Wednesday’s hike in crude was spiked by strong demand growth and the first fall in crude inventories since January.
Oil prices increased by 50 percent from a six-year low hit in January due to increasing demand growth and lethargic crude supply. However, trade professionals state that global crude markets are well supplied therefore convincing dealers to sell contracts in order to profit from the recent rally.
The Organisation of Petroleum Exporting Countries (OPEC) delegate stated that “core Gulf oil producers are not wavering in their strategy to focus on market share rather than cutting output alone.”
This in turn indicates that there will be no major policy changes at the June meeting unless non-OPEC producers change their stance, report IBtimes.
Brent crude was trading lower at $67.46 per barrel in comparison to Wednesday's high of $69.63, before settling under $68 per barrel.
In a similar fashion, US crude also declined to $60.59 from Wednesday's high of $62.58 following the fall in US inventory, before closing close at $61.

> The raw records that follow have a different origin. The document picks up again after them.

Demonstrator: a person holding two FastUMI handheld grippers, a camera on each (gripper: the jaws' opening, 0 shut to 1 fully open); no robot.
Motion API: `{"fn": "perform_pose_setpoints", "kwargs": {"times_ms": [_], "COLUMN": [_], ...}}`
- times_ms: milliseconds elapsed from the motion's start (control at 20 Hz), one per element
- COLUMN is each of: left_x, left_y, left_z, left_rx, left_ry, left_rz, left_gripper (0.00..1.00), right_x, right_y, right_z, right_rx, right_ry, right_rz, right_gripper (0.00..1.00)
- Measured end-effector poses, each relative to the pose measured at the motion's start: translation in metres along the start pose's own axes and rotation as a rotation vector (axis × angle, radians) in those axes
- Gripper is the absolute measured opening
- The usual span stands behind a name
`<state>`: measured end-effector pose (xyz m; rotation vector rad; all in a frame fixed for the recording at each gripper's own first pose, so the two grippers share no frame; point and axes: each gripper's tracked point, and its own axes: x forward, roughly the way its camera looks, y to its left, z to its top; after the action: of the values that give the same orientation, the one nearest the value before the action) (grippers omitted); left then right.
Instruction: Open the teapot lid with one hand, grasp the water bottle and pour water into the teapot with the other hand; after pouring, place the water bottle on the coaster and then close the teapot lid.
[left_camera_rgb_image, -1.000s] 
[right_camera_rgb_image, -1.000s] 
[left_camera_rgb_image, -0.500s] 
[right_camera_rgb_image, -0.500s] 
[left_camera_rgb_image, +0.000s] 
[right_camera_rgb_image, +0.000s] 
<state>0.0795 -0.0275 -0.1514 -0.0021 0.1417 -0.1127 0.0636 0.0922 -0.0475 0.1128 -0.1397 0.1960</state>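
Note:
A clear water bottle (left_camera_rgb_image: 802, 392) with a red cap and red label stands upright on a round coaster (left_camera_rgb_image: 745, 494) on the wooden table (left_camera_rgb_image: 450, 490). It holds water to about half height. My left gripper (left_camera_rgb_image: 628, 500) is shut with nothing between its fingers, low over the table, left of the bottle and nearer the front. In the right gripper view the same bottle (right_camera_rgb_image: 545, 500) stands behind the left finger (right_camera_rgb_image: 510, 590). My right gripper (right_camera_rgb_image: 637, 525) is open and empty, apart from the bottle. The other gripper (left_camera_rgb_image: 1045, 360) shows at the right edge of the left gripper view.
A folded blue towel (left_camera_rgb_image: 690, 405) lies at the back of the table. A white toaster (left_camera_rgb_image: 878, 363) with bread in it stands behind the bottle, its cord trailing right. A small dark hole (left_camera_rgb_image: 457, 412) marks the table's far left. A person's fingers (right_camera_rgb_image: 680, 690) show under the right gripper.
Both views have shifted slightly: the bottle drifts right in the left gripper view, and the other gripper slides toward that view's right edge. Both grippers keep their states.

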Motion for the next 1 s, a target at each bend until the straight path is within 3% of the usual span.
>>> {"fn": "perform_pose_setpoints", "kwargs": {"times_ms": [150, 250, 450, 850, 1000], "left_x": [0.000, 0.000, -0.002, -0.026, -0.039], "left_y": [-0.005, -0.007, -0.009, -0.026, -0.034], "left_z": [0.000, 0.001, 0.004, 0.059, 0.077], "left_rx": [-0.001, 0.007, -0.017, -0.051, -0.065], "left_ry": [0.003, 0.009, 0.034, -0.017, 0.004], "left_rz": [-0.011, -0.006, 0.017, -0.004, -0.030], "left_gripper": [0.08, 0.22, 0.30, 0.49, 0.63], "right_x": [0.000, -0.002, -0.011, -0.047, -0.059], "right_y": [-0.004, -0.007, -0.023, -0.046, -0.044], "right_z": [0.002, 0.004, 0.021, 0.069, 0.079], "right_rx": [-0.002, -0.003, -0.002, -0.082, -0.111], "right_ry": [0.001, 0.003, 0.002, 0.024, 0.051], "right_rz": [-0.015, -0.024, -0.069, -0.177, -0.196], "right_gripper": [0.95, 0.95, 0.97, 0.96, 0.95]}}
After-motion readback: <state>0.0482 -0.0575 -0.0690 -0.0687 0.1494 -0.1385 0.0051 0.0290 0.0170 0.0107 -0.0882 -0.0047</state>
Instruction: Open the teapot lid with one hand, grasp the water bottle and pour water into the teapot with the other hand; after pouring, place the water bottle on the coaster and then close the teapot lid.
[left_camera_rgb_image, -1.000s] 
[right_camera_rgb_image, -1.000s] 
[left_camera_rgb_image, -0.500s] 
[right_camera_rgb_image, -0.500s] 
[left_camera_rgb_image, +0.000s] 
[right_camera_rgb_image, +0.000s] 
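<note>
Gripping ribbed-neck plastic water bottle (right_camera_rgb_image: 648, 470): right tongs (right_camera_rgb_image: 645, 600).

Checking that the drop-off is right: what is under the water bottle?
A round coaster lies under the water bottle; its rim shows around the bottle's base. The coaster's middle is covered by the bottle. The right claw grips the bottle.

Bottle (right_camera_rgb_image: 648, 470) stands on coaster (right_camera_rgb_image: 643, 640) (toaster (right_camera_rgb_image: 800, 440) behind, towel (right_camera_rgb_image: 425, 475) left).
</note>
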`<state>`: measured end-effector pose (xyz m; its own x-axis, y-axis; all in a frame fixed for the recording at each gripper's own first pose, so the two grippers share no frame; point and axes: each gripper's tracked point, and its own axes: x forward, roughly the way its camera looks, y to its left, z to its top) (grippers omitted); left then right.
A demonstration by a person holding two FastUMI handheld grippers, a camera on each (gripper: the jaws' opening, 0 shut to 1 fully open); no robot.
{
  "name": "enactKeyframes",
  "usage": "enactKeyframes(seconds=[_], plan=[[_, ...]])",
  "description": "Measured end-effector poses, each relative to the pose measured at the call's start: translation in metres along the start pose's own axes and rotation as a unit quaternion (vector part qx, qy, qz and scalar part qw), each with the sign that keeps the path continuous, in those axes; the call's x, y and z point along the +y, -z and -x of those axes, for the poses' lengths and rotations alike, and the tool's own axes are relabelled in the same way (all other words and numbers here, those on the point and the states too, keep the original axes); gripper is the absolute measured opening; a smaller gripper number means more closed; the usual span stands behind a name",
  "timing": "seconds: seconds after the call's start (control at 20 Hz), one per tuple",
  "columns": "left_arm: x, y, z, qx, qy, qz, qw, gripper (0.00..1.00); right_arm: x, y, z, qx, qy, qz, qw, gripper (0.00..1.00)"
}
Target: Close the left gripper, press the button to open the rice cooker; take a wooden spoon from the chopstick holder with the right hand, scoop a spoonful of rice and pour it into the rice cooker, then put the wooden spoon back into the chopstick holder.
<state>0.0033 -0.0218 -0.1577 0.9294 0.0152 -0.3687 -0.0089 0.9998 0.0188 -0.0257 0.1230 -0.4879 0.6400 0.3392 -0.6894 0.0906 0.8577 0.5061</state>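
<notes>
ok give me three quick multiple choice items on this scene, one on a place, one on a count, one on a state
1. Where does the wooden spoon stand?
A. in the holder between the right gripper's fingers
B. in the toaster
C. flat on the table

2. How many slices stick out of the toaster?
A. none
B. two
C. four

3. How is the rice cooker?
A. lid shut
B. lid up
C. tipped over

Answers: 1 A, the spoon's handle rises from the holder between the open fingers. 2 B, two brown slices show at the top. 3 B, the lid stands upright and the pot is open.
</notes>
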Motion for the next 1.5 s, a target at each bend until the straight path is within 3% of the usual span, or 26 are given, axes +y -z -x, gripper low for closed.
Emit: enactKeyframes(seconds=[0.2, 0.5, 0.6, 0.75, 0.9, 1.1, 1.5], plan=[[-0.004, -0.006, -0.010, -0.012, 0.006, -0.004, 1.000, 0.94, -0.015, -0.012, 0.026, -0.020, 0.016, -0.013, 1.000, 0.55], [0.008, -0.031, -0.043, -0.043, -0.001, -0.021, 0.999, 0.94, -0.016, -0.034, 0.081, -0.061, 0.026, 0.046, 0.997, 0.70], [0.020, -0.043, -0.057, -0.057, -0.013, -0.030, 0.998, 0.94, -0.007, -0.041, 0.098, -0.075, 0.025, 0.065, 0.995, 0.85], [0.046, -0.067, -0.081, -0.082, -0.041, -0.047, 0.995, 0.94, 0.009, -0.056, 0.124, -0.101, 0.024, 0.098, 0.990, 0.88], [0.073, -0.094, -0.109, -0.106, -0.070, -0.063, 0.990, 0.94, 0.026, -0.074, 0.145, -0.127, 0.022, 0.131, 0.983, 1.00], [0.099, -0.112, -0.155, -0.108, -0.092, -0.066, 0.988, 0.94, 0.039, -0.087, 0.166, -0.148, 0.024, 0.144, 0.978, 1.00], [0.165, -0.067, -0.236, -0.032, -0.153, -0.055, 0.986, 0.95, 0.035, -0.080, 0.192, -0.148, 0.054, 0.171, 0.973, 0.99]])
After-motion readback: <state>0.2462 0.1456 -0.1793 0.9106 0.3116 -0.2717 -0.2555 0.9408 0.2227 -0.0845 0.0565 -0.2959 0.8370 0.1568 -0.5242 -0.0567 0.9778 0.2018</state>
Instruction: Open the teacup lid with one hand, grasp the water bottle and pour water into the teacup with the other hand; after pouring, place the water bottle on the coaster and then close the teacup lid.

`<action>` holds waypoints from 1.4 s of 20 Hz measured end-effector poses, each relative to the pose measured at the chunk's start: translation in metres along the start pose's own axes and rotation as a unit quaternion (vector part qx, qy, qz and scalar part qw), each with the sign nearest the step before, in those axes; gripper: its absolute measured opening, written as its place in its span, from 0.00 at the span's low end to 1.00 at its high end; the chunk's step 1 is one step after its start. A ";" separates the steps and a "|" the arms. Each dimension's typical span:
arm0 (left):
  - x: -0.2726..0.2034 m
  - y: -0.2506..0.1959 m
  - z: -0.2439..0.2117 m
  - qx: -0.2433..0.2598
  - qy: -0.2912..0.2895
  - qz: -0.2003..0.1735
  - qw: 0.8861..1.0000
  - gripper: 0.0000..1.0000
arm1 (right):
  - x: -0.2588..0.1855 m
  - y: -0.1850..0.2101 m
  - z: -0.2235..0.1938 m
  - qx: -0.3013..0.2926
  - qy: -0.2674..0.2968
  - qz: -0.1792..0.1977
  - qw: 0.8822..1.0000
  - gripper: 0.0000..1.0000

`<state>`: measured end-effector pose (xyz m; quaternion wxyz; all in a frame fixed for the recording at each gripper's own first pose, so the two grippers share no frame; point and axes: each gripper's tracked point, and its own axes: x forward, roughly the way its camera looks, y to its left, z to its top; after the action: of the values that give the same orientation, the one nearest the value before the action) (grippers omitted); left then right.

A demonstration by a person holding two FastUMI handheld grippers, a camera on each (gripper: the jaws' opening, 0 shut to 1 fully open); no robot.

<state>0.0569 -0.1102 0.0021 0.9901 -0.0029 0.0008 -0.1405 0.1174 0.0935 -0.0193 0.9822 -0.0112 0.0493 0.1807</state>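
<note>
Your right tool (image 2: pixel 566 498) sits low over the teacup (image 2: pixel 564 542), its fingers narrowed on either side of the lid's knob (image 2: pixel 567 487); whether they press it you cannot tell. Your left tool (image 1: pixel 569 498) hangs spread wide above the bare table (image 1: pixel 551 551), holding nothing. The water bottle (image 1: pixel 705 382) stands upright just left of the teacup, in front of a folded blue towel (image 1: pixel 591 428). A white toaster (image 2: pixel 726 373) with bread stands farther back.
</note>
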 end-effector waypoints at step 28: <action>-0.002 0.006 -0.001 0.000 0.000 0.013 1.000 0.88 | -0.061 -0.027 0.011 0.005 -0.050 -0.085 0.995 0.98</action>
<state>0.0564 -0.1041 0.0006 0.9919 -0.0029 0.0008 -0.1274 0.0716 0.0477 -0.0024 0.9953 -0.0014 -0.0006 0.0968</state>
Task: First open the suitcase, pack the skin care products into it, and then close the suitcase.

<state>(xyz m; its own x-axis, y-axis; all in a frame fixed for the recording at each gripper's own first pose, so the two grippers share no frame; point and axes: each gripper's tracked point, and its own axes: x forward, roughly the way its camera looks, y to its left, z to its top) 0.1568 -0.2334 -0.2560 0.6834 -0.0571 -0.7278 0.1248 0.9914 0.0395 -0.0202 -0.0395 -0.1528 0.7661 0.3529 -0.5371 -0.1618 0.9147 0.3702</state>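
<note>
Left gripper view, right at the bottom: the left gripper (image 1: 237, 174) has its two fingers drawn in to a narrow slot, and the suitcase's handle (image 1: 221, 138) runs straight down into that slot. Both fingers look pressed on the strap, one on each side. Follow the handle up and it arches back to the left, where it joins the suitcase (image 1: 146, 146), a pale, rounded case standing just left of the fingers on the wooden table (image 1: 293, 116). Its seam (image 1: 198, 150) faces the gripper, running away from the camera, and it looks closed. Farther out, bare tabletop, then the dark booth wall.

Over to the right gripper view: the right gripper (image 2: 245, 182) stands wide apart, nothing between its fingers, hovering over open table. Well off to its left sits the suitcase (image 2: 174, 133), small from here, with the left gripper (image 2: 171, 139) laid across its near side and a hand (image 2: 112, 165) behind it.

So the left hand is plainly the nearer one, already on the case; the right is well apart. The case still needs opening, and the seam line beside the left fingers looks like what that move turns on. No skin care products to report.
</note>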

Moreover, Indonesian Minister of Energy and Mineral Resources Sudirman announced his country’s intention to renew its membership with OPEC as an observer on Thursday. Indonesia, which is currently struggling to expand its crude oil production from 830,000 barrels a day, ended their relationship with OPEC on Jan.1 2009.
Russia, which is known to be one of the world’s largest oil-producing countries, is also considering joining OPEC.